IFrame(src="https://www.youtube.com/embed/NoZfnj4vbAg?rel=0&amp;controls=0&amp;showinfo=0", width=560, height=315)

## Import the appropriate libraries and set up needed connections

In [None]:
import pandas as pd
import numpy as np
import seaborn as sns
import ibm_db
import ibm_db_dbi

from ftplib import FTP
import requests, zipfile, io
import math
import matplotlib.pyplot as plt
%matplotlib inline

In [None]:
!pip install folium 2>&1 >foliumpip.out
import folium

In [None]:
credentials = {
    'username': 'bluadmin',
    'password': """PASSWORD""",
    'sg_service_url': 'https://sgmanager.ng.bluemix.net',
    'database': 'BLUDB',
    'host': 'dashdb-. . .',
    'port': '50001',
    'url': 'https://undefined'
}
schema="CHICAGO"

In [None]:
dsn = (
    "DRIVER={{IBM DB2 ODBC DRIVER}};"
    "DATABASE={0};"
    "HOSTNAME={1};"
    "PORT={2};"
    "PROTOCOL=TCPIP;"
    "SECURITY=ssl;"
    "UID={3};"
    "PWD={4};").format(credentials['database'], credentials['host'],
                       credentials['port'], credentials['username'],
                       credentials['password'])

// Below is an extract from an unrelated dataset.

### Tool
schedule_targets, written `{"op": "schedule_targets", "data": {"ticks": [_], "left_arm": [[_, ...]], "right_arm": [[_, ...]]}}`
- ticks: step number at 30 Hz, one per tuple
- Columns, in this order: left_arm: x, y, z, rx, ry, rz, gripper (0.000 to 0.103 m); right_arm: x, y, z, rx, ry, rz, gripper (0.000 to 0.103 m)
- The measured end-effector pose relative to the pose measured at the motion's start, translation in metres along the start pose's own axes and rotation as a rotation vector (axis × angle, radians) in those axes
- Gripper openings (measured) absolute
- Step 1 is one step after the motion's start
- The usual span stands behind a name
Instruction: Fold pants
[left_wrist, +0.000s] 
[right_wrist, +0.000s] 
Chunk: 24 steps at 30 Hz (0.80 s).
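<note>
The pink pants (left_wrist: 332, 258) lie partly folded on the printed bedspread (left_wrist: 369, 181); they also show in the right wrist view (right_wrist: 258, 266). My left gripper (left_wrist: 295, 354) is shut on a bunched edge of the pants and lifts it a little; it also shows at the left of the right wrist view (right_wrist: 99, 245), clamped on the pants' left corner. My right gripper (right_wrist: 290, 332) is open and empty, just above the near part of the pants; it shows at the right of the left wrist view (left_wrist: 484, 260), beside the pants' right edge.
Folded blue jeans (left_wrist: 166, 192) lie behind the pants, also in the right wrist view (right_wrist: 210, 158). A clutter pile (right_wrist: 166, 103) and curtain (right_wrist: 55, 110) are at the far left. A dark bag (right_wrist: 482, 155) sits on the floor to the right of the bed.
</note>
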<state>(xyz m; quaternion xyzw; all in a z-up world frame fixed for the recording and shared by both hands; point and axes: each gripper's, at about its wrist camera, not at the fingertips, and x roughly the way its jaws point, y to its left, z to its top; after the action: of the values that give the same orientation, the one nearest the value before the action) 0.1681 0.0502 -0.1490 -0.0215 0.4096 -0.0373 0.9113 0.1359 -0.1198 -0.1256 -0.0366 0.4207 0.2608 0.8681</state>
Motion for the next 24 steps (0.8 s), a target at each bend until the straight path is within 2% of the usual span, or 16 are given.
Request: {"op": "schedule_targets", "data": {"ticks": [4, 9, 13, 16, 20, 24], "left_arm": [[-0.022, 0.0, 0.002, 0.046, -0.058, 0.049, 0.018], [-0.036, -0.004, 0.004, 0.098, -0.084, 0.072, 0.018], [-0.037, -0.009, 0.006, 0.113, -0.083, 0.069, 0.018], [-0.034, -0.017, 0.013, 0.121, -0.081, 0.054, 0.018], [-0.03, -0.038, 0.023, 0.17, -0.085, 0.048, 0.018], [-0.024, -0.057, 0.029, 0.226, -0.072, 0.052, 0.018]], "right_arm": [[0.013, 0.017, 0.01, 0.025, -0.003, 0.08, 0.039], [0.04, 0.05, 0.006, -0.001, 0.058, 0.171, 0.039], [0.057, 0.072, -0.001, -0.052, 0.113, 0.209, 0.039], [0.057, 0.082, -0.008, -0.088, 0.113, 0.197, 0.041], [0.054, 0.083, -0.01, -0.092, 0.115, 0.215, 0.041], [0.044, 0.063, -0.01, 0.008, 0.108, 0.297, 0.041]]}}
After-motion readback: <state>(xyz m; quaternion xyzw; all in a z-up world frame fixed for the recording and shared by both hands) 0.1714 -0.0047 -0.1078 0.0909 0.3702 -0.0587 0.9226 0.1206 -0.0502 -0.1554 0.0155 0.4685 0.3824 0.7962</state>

conn = ibm_db.connect(dsn, "", "")
pconn = ibm_db_dbi.Connection(conn)

## Chicago accident data
We are using the Chicago accident date that we discussed in videos 59 and 60.

In this notebook, we'll use a sampling subset of out entire dataset (157,852 rows).

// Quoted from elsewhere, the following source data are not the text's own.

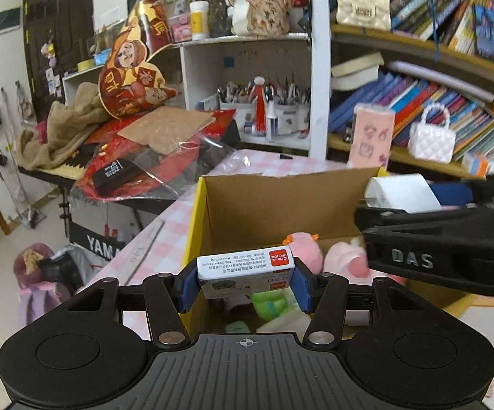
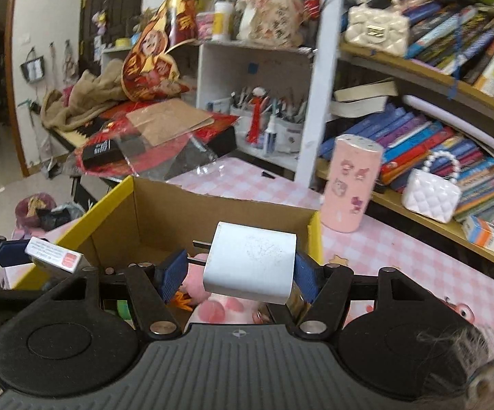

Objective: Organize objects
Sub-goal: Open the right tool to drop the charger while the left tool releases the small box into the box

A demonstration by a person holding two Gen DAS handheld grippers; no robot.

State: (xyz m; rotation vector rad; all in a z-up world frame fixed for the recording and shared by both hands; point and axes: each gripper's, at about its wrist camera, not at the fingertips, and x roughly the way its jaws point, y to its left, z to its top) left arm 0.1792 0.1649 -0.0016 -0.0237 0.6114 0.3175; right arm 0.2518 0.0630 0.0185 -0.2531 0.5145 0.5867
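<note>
An open cardboard box (image 1: 281,201) with yellow outer sides stands on the pink checked table. Pink plush toys (image 1: 306,253) and a green one (image 1: 269,302) lie inside it. My left gripper (image 1: 243,283) is shut on a small white staples box (image 1: 245,266) with a red label, held over the box's near edge. My right gripper (image 2: 243,273) is shut on a white charger plug (image 2: 252,263), its prongs pointing at the left pad, above the box's right part. Each gripper shows in the other's view: the staples box (image 2: 55,256) at left, the charger (image 1: 400,193) at right.
A pink cylinder holder (image 2: 352,184) stands on the table (image 2: 400,263) just right of the box. Behind it are shelves of books with a white quilted handbag (image 2: 431,194) and pen pots (image 2: 270,126). A cluttered keyboard (image 1: 76,167) lies at the left.
</note>
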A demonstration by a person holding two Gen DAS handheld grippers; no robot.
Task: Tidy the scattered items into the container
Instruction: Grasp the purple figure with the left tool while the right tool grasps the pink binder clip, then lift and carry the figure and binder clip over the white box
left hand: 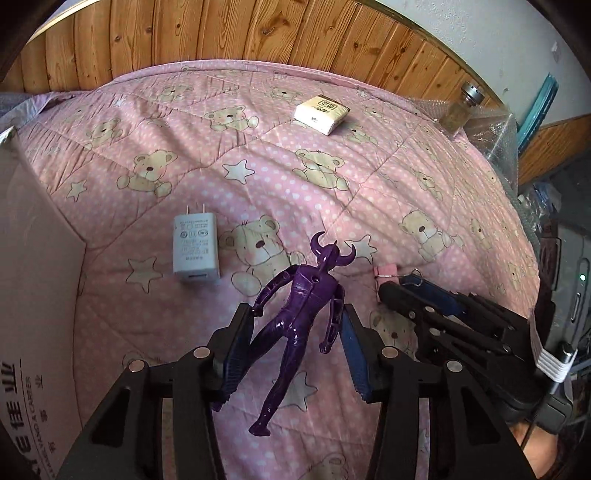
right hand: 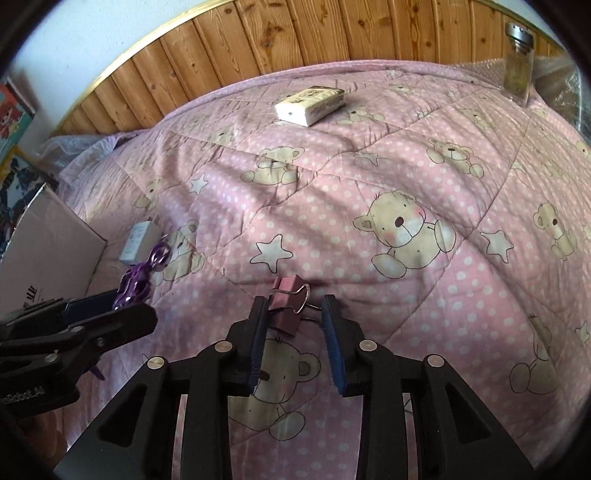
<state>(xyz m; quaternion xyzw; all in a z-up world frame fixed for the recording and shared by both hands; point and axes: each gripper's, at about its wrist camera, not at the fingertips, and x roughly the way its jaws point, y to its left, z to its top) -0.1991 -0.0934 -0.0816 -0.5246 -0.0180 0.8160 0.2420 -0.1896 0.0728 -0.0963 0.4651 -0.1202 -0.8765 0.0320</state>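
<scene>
A purple horned toy figure (left hand: 306, 295) lies lengthwise between the fingers of my left gripper (left hand: 295, 317). Both pads press against its arms, so the gripper is shut on it just above the pink bear quilt (left hand: 332, 192). From the right wrist view the figure (right hand: 142, 273) sticks out past the left gripper (right hand: 110, 310). My right gripper (right hand: 291, 310) is shut on a pink binder clip (right hand: 284, 306): one pad is on its body, the other on its wire handle. The cardboard box (left hand: 37, 295) stands at the left edge.
A white USB charger (left hand: 195, 247) lies beside the box (right hand: 48, 251). A tissue pack (left hand: 321, 112) sits at the far side of the quilt. A glass jar (left hand: 461, 110) and bubble wrap (left hand: 495, 136) are at the far right corner. Wooden panelling (left hand: 221, 33) backs the bed.
</scene>
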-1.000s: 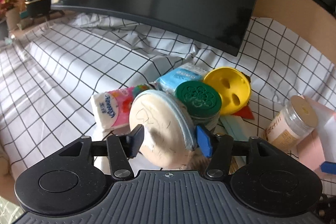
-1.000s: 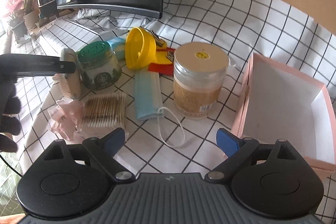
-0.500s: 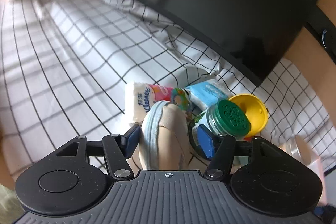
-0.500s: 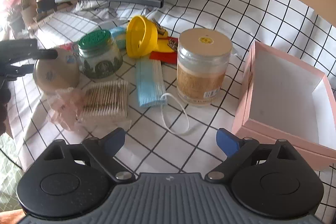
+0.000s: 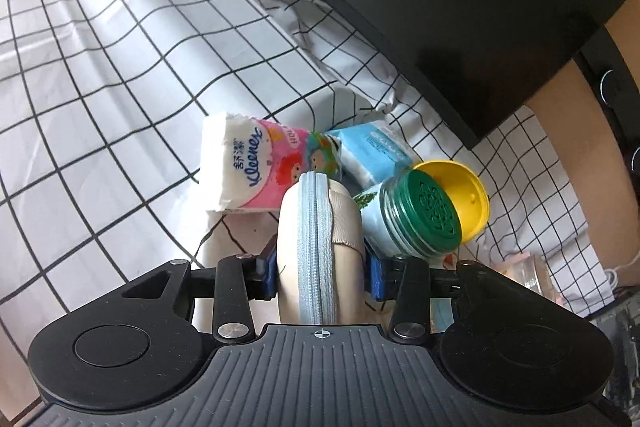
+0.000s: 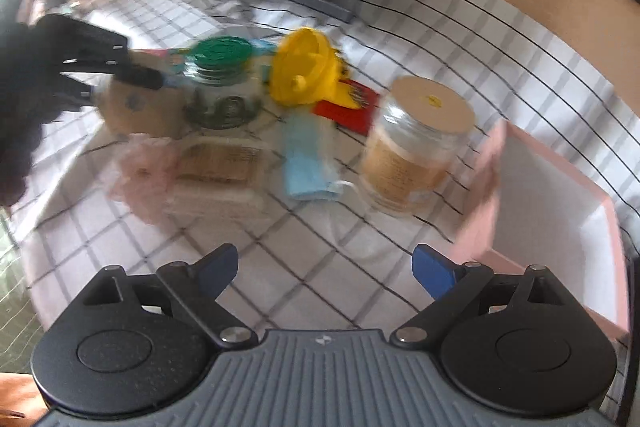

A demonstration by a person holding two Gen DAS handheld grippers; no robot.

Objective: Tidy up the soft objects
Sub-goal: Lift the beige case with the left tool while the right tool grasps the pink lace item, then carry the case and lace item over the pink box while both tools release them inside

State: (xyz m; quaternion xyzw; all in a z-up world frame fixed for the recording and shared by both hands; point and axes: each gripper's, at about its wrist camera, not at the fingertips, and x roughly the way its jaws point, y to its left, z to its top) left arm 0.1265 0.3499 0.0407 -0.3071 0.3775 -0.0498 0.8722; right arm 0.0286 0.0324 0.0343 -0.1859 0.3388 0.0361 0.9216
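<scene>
My left gripper is shut on a round beige pouch with a light blue zipper, held edge-on above the checked cloth. The pouch also shows in the right wrist view, pinched by the left gripper. Behind it lie a pink Kleenex tissue pack and a blue tissue pack. My right gripper is open and empty above the cloth, facing a blue face mask, a pink scrunchie and an open pink box.
A green-lidded jar, a yellow lid, a cotton-swab pack, a tan-lidded jar and a red card crowd the cloth. A dark monitor stands behind. The right wrist view is blurred.
The left gripper has turned and lifted the pouch so its zipper edge faces the camera. The right gripper's view has shifted and blurred with motion; it stays open.
</scene>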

## Categorical values distribution
Please review video 60 to find out what was done for the categorical values.

I should havew followed the <column_name>_ID naming convention for the numerical categorical attributes.
That would have been more consistent and saved me some coding.

In [None]:
categorical_columns = ['TRAFFIC_CONTROL_DEVICE_ID','DEVICE_CONDITION_ID','WEATHER_CONDITION_ID','LIGHTING_CONDITION_ID',
           'FIRST_CRASH_TYPE_ID','TRAFFICWAY_TYPE_ID','ALIGNMENT_ID','ROADWAY_SURFACE_COND_ID','ROAD_DEFECT_ID',
           'REPORT_TYPE_ID','CRASH_TYPE_ID','DAMAGE_ID','PRIM_CONTRIBUTORY_CAUSE_ID','SEC_CONTRIBUTORY_CAUSE_ID',
           'WORK_ZONE_TYPE_ID','MOST_SEVERE_INJURY_ID'
          ]
other_cat_columns = ['POSTED_SPEED_LIMIT','LANE_CNT','NUM_UNITS', 'INJURIES_TOTAL',
                     'CRASH_HOUR','CRASH_DAY_OF_WEEK','CRASH_MONTH']

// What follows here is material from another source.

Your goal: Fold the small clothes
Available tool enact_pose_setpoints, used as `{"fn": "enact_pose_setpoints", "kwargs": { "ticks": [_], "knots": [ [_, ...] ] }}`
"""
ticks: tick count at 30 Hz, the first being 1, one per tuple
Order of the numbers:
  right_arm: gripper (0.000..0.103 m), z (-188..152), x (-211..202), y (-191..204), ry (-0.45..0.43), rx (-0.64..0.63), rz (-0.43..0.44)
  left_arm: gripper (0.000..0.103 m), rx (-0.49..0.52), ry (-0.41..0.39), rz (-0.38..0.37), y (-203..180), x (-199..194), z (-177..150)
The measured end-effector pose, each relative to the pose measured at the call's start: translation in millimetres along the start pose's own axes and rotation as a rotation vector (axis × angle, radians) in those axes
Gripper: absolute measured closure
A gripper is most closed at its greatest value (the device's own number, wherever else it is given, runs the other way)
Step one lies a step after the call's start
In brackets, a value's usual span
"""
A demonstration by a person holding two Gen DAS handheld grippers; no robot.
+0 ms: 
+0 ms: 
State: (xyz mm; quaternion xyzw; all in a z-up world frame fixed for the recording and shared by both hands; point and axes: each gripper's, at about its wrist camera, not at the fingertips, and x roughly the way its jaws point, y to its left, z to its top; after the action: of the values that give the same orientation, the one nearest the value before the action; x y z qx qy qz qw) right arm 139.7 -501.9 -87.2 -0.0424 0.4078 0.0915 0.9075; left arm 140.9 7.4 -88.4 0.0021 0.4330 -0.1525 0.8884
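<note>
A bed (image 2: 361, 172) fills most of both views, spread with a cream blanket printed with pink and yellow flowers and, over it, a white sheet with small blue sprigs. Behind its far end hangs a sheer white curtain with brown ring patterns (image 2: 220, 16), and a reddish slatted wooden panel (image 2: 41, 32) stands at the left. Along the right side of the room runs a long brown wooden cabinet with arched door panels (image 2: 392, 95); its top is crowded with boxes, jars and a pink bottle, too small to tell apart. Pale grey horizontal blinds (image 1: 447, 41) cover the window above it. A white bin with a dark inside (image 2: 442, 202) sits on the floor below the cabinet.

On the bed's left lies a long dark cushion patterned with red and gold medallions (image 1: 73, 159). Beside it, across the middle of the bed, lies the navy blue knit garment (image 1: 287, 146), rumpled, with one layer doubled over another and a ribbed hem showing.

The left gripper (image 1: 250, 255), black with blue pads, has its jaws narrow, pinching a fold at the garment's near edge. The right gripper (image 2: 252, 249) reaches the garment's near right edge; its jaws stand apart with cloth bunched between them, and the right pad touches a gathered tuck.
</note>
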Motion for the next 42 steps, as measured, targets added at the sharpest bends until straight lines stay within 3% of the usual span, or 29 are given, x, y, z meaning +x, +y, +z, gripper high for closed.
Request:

cat_all = categorical_columns + other_cat_columns

# Identify the columns we want to drop from the modeling
dropped_columns = {'RD_NO','CRASH_DATE_EST_I','CRASH_DATE','POSTED_SPEED_LIMIT','DATE_POLICE_NOTIFIED','STREET_NO',
                   'STREET_NAME'}

## Get the data
We need to build the SQL statement that accesses all the referenced tables.<br/>
This applies the grouping we want for each categorical attribute.

In [None]:
# Quick query to get the column names
sql = """
SELECT NAME,COLTYPE,LENGTH,SCALE, NULLS
FROM SYSIBM.SYSCOLUMNS
WHERE TBNAME = 'CHICAGOACCIDENTS'
AND   TBCREATOR = '{0}'
ORDER BY COLNO;
""".format(schema)
tabdef_pd = pd.read_sql(sql, pconn)

In [None]:
sampling = " TABLESAMPLE SYSTEM (2) "
# limitrows = " LIMIT 2000 "
limitrows = ""
sql = "SELECT "

# Identify the columns
for row in tabdef_pd.iterrows() :
    if row[1]['NAME'] in dropped_columns : # skip the columns we don't want to use in modeling
        continue
    if row[1]['NAME'] in categorical_columns :
        sql = sql + "{0}.{1}_table.grouping as {1}_ID,\n".format(schema,row[1]['NAME'][:-3])
    elif row[1]['NAME'] in other_cat_columns :
        sql = sql + "{0}.{1}_table.grouping as {1}_ID,\n".format(schema,row[1]['NAME'])
    else :
        sql = sql + row[1]['NAME'] + ","

sql = sql[:-1] + "\n FROM {0}.ChicagoAccidents {1},".format(schema,sampling)

# Add the other tables
for name in cat_all :
    if name in dropped_columns : # skip the columns we don't want to use in modeling
        continue
    if name in other_cat_columns :
        sql = sql + "{0}.{1}_table,".format(schema,name)
    else:
        sql = sql + "{0}.{1}_table,".format(schema,name[:-3])
sql = sql[:-1] + "\n WHERE "

# Add the conditions
for name in cat_all :
    if name in dropped_columns : # skip the columns we don't want to use in modeling
        continue
    if name in other_cat_columns :
        sql = sql + "{0}.ChicagoAccidents.{1} = {0}.{1}_table.id\nAND ".format(schema,name)
    else:
        sql = sql + "{0}.ChicagoAccidents.{1}_id = {0}.{1}_table.id\nAND ".format(schema,name[:-3]) 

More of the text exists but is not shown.